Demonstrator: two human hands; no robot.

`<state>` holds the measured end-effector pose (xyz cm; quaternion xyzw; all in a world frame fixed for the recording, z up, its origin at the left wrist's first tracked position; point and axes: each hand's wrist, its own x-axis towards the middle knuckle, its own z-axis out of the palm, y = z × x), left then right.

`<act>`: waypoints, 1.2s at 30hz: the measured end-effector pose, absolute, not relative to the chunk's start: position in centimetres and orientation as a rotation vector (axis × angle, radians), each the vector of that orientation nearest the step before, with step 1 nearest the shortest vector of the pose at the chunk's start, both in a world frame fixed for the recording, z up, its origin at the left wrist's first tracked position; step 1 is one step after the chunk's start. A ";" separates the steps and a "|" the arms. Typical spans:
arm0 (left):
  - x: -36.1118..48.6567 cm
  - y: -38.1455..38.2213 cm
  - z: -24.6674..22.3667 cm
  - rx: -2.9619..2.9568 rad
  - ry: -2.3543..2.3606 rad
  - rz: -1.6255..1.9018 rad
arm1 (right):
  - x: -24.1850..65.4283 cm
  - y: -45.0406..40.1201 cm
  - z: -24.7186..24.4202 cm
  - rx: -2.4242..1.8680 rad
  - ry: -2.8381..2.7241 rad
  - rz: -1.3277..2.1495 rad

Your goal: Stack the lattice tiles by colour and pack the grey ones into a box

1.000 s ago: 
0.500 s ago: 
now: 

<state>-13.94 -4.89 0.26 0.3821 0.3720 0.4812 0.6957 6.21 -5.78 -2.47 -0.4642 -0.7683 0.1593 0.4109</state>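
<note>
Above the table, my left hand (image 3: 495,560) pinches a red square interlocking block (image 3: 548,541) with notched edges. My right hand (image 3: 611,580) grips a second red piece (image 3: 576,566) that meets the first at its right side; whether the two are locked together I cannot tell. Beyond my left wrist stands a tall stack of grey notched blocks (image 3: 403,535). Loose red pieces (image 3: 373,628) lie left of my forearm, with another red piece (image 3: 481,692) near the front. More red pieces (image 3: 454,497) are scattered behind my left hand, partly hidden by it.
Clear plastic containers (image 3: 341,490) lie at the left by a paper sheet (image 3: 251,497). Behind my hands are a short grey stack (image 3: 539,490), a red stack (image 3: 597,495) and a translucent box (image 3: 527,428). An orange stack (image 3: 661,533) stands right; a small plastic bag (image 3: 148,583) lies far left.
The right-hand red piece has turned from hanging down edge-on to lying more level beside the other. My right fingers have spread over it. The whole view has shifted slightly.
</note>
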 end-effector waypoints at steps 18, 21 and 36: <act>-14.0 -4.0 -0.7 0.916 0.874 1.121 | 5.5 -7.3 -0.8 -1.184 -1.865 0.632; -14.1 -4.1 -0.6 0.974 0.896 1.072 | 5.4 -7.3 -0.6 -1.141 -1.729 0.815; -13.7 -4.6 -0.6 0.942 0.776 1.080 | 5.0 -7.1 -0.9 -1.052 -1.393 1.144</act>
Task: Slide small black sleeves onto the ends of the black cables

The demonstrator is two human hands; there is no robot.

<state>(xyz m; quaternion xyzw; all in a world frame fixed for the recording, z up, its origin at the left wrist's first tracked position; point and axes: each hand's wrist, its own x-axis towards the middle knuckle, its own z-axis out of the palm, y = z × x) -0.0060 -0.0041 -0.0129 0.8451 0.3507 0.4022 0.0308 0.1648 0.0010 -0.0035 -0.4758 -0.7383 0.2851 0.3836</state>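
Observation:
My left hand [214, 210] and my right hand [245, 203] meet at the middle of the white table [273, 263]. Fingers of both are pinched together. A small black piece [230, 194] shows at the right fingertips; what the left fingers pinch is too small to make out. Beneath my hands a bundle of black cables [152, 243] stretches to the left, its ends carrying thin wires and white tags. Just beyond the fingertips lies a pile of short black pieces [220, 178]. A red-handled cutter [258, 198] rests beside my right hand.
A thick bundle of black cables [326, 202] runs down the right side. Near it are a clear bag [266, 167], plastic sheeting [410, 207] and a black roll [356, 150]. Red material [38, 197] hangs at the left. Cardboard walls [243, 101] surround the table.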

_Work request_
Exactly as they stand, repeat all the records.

_Your solution_
Demonstrator: two human hands; no robot.

`<state>` holds the measured end-effector pose (xyz cm; quaternion xyzw; all in a world frame fixed for the recording, z up, its origin at the left wrist's first tracked position; point and axes: each hand's wrist, its own x-axis towards the middle knuckle, its own z-axis out of the palm, y = z × x), left then right.

`<act>`: waypoints, 1.2s at 30hz: the measured end-effector pose, absolute, not relative to the chunk's start: position in centimetres and orientation as a rotation vector (axis × angle, radians), each the vector of that orientation nearest the step before, with step 1 nearest the shortest vector of the pose at the chunk's start, both in a world frame fixed for the recording, z up, its origin at the left wrist's first tracked position; step 1 is one step after the chunk's start. A ";" separates the steps and a "|" the arms. Typical spans:
arm0 (left):
  - x: -36.1118..48.6567 cm
  - y: -38.1455..38.2213 cm
  - z: -24.6674..22.3667 cm
  - rx: -2.9619..2.9568 rad
  - ry: -2.3543..2.3606 rad
  - rz: -1.6255..1.9018 rad
arm1 (right):
  - x: -24.1850..65.4283 cm
  - y: -45.0406..40.1201 cm
  - z: -24.7186..24.4202 cm
  - rx: -2.4242..1.8680 rad
  - ry: -2.8381..2.7241 rad
  - rz: -1.3277..2.1495 rad

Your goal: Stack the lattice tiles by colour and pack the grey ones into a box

1.000 s ago: 
0.500 s ago: 
now: 

<state>-13.94 -4.89 0.26 0.3821 0.3720 0.4812 0.6957 6.21 -5.78 -2.47 -0.4642 -0.7683 0.1593 0.4109</state>
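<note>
Above the table, my left hand (image 3: 495,560) pinches a red square interlocking block (image 3: 548,541) with notched edges. My right hand (image 3: 611,580) grips a second red piece (image 3: 576,566) that meets the first at its right side; whether the two are locked together I cannot tell. Beyond my left wrist stands a tall stack of grey notched blocks (image 3: 403,535). Loose red pieces (image 3: 373,628) lie left of my forearm, with another red piece (image 3: 481,692) near the front. More red pieces (image 3: 454,497) are scattered behind my left hand, partly hidden by it.
Clear plastic containers (image 3: 341,490) lie at the left by a paper sheet (image 3: 251,497). Behind my hands are a short grey stack (image 3: 539,490), a red stack (image 3: 597,495) and a translucent box (image 3: 527,428). An orange stack (image 3: 661,533) stands right; a small plastic bag (image 3: 148,583) lies far left.
The right-hand red piece has turned from hanging down edge-on to lying more level beside the other. My right fingers have spread over it. The whole view has shifted slightly.
</note>
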 end-effector waypoints at steps 18, 21 and 36: <act>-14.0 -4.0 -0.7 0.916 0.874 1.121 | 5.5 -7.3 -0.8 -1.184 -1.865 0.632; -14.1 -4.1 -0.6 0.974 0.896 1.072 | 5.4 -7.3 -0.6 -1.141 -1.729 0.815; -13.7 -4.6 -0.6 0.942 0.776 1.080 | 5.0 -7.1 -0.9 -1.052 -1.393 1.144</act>
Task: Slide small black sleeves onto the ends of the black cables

The demonstrator is two human hands; there is no robot.

<state>(xyz m; quaternion xyzw; all in a world frame fixed for the recording, z up, its origin at the left wrist's first tracked position; point and axes: each hand's wrist, its own x-axis towards the middle knuckle, its own z-axis out of the palm, y = z × x) -0.0060 -0.0041 -0.0129 0.8451 0.3507 0.4022 0.0308 0.1648 0.0010 -0.0035 -0.4758 -0.7383 0.2851 0.3836</state>
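Observation:
My left hand [214, 210] and my right hand [245, 203] meet at the middle of the white table [273, 263]. Fingers of both are pinched together. A small black piece [230, 194] shows at the right fingertips; what the left fingers pinch is too small to make out. Beneath my hands a bundle of black cables [152, 243] stretches to the left, its ends carrying thin wires and white tags. Just beyond the fingertips lies a pile of short black pieces [220, 178]. A red-handled cutter [258, 198] rests beside my right hand.
A thick bundle of black cables [326, 202] runs down the right side. Near it are a clear bag [266, 167], plastic sheeting [410, 207] and a black roll [356, 150]. Red material [38, 197] hangs at the left. Cardboard walls [243, 101] surround the table.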

The work for this exercise is now done.